A great deal (if not all) Natural Language Processing is done these days using some kind of Finite State Machine (FSM). It's pretty simple (really, it is indeed simple). As the name implies, there are a fixed number of possible states in some system. A current state is determined by past states of the system. As such, it can be said to record information about the past, i.e., it reflects the input changes from the system start to the present moment.
Noam Chomsky claimed in Syntactic
Structures (1957) that a human "grammar" ( which
is now referred to as CHL, for Computation of Human Language (Chomsky
(1995)) could not be an FSM. This view is, of course, quite
challenging to the thousands of men and women who work daily to write
NLP software using an underlying FSM. The crux of the argument is
Principle: For a computational device to be Markovian, it can only make reference to the current state that the device is in, when deciding what the next state of the device can be; it cannot, for example, make reference to alternative states, earlier states, future states, or , as a consequence of its being a formal system, factors outside of the computational device. (cf. Mark Baltin, NYU http://linguistics.as.nyu.edu/docs/IO/2637/KASELL-paper.pdf)
There are some (many) very technical (empirical) arguments against FSM is the underlying mechanism for CHL - but, let's not worry about those (of course, it behooves anyone who wishes to engage in a discussion of these matters to know that a great deal of thought has gone into this, and perhaps it would be better to be informed of this, than not). If we look at the requirements with a simple eye, it really says that for us to create a unique sentence in our language - which we do all the time - our brain can not "look at" anything except what has come before it, it seems a bit limiting. I mean, it is easy to come up with a million sentences which have knowledge of universal ideas, derived meanings from the lexicon, and even what happens next.
I have had a revelation lately: it is not wise to debate this point in my filed. But the reason it is not wise is NOT that it is contentious, and will cause people to dislike me (even though, hey, it was Chomsky's idea, not mine). There is a better reason: it doesn't matter. The principles behind Chomsky's argument are valid for the performance of NLP software, regardless of what machine these software systems use!
Principle: The issue of how much information is available to the grammar, viewed as a computational device that computes structures, is called the issue of computational complexity. The computational powers of various grammars, and the capacity of recognition devices to characterize as licit or not the structures that they generate, has been the province of mathematical linguistics (cf. Mark Baltin, NYU http://linguistics.as.nyu.edu/docs/IO/2637/KASELL-paper.pdf)
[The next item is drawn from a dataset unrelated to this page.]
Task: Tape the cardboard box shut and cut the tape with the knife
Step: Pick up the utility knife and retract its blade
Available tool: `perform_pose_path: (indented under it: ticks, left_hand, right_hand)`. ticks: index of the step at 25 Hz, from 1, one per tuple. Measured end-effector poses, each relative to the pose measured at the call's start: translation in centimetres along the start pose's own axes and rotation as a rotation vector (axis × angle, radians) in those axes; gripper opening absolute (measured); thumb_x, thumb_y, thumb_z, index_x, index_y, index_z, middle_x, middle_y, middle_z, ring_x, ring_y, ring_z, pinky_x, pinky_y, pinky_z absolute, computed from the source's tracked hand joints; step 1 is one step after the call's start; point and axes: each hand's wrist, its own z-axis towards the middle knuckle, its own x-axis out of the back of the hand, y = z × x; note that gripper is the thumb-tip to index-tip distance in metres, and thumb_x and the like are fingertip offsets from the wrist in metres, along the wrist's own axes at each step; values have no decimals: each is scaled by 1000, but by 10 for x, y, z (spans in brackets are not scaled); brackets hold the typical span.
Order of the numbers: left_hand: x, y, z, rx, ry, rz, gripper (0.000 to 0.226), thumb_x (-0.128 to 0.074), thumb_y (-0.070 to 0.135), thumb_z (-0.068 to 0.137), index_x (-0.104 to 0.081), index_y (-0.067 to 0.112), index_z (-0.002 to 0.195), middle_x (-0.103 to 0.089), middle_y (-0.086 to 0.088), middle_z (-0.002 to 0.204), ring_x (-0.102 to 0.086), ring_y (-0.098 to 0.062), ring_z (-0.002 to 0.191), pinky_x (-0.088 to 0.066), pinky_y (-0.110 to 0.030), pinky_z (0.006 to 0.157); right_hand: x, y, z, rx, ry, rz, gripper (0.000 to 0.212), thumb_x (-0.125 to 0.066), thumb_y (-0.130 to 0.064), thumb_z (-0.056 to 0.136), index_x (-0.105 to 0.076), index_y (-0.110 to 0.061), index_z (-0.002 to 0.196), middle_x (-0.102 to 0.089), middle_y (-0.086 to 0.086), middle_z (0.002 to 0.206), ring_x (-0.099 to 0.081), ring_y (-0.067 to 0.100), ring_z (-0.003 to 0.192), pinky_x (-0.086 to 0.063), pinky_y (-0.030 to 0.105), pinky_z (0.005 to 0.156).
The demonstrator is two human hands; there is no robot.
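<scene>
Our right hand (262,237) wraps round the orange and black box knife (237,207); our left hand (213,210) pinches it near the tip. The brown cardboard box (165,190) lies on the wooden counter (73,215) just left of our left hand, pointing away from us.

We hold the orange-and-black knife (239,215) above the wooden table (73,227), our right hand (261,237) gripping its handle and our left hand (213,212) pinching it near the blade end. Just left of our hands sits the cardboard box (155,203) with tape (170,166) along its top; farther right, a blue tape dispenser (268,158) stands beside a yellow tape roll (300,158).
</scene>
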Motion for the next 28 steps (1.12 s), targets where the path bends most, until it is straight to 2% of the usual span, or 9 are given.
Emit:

In the midst of all that fine verbiage is the simple notion that the computational power of your NLP system is a direct function of the amount of information you can provide to it, and, likewise, the performance of your NLP system is directly limited by the amount of information you provide to it.
The revelation, then, is as follows: if we are going to make non-Markovian grammars, since we will need to have references to anything outside the immediately previous state, then we will have to find out how to do this with utter efficiency, as it will increase the computational complexity (and therefore reduce the performance) exponentially (in the mathematical sense). I think we can all agree on that.
But we can not avoid the deficiency in a system which can have no external reference. It will simply not come close to human language. Even FSM advocates must agree on that.
But it doesn't mean we're in trouble. Just means we will have to be clever. It may be possible to leave the "grammar" - i.e. the decision mechanism - as an FSM, requiring the lowest computational power, but combine this with other FSMs, also efficient, that derive other relevant states to that of the "grammar". The end result, then, could be a federation of FSM outputs, also generated by an FSM.